### Problem requirements
Retype the data that follows exactly. No pictures belong in the copy.

Content starts

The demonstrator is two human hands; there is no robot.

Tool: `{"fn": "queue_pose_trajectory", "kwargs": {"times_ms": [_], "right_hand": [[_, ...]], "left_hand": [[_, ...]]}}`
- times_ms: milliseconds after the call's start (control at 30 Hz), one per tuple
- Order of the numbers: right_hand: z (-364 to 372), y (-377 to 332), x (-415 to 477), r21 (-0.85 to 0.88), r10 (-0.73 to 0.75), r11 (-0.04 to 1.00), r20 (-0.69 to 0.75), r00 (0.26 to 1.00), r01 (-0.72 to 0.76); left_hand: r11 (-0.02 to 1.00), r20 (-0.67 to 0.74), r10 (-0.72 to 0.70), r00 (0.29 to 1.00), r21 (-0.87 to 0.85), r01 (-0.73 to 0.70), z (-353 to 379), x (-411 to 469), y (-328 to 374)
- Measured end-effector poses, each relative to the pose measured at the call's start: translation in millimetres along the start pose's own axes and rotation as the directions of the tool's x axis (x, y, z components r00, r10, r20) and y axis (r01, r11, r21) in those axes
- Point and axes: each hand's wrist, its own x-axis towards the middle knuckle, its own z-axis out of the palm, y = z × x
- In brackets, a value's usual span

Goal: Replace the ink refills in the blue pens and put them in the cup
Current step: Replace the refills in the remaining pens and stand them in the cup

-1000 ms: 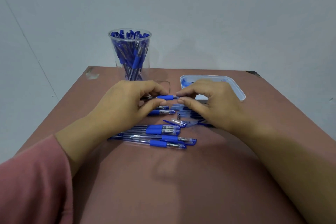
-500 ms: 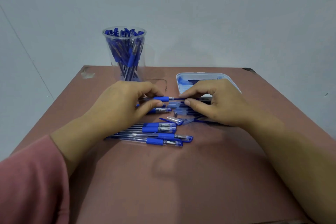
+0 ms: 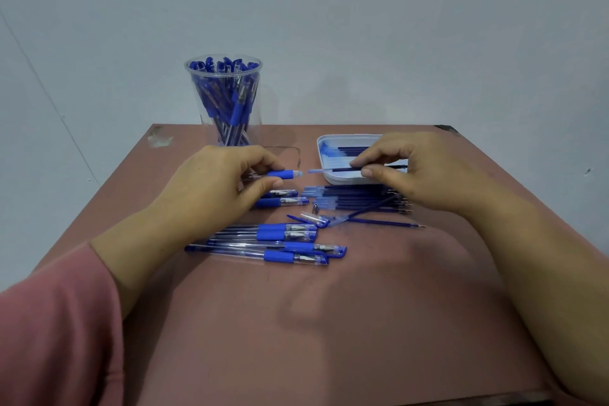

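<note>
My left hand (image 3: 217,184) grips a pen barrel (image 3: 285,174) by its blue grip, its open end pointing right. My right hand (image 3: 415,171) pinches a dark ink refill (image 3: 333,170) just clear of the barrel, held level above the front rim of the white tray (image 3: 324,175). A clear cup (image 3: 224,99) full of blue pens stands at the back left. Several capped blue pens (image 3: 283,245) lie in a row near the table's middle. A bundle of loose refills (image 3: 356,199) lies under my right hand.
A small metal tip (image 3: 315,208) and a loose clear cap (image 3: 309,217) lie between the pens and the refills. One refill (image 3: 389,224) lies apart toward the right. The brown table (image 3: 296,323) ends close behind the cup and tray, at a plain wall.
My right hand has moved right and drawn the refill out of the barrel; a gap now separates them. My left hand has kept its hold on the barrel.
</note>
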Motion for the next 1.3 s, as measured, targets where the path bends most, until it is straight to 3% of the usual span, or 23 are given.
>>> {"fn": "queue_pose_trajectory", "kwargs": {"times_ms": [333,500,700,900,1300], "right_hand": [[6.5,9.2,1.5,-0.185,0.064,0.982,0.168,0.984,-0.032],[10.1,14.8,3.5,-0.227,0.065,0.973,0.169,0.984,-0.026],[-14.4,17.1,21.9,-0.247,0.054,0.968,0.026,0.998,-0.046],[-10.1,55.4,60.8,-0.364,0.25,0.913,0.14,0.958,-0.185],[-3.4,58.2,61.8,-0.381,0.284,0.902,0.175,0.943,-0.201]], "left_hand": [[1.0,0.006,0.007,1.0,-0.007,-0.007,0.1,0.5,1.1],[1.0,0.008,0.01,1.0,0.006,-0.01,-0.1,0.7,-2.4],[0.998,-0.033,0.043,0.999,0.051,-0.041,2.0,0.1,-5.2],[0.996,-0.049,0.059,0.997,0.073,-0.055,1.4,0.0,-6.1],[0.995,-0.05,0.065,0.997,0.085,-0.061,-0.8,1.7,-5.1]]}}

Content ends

### Exercise solution
The demonstrator is two human hands; there is no robot.

Tool: `{"fn": "queue_pose_trajectory", "kwargs": {"times_ms": [_], "right_hand": [[_, ...]], "left_hand": [[_, ...]]}}`
- times_ms: milliseconds after the call's start (control at 30 Hz), one per tuple
- Order of the numbers: right_hand: z (-364 to 372), y (-377 to 332), x (-415 to 477), r21 (-0.85 to 0.88), r10 (-0.73 to 0.75), r11 (-0.04 to 1.00), r20 (-0.69 to 0.75), r00 (0.26 to 1.00), r01 (-0.72 to 0.76); left_hand: r11 (-0.02 to 1.00), r20 (-0.67 to 0.74), r10 (-0.72 to 0.70), r00 (0.29 to 1.00), r21 (-0.87 to 0.85), r01 (-0.73 to 0.70), z (-353 to 379), x (-411 to 469), y (-328 to 374)
- Measured end-effector poses, each relative to the pose measured at the call's start: translation in millimetres along the start pose's own axes and rotation as the directions of the tool's x axis (x, y, z components r00, r10, r20) and y axis (r01, r11, r21) in those axes
- Point and axes: each hand's wrist, its own x-axis towards the middle knuckle, its own z-axis out of the palm, y = z × x
- In brackets, a value's usual span

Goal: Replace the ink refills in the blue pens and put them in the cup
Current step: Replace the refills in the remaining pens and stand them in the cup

-1000 ms: 
-500 ms: 
+0 ms: 

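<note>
My left hand (image 3: 217,184) grips a pen barrel (image 3: 285,174) by its blue grip, its open end pointing right. My right hand (image 3: 415,171) pinches a dark ink refill (image 3: 333,170) just clear of the barrel, held level above the front rim of the white tray (image 3: 324,175). A clear cup (image 3: 224,99) full of blue pens stands at the back left. Several capped blue pens (image 3: 283,245) lie in a row near the table's middle. A bundle of loose refills (image 3: 356,199) lies under my right hand.
A small metal tip (image 3: 315,208) and a loose clear cap (image 3: 309,217) lie between the pens and the refills. One refill (image 3: 389,224) lies apart toward the right. The brown table (image 3: 296,323) ends close behind the cup and tray, at a plain wall.
My right hand has moved right and drawn the refill out of the barrel; a gap now separates them. My left hand has kept its hold on the barrel.
</note>
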Motion for the next 1.3 s, as measured, targets where the path bends most, until it is straight to 3% of the usual span, or 23 are given.
>>> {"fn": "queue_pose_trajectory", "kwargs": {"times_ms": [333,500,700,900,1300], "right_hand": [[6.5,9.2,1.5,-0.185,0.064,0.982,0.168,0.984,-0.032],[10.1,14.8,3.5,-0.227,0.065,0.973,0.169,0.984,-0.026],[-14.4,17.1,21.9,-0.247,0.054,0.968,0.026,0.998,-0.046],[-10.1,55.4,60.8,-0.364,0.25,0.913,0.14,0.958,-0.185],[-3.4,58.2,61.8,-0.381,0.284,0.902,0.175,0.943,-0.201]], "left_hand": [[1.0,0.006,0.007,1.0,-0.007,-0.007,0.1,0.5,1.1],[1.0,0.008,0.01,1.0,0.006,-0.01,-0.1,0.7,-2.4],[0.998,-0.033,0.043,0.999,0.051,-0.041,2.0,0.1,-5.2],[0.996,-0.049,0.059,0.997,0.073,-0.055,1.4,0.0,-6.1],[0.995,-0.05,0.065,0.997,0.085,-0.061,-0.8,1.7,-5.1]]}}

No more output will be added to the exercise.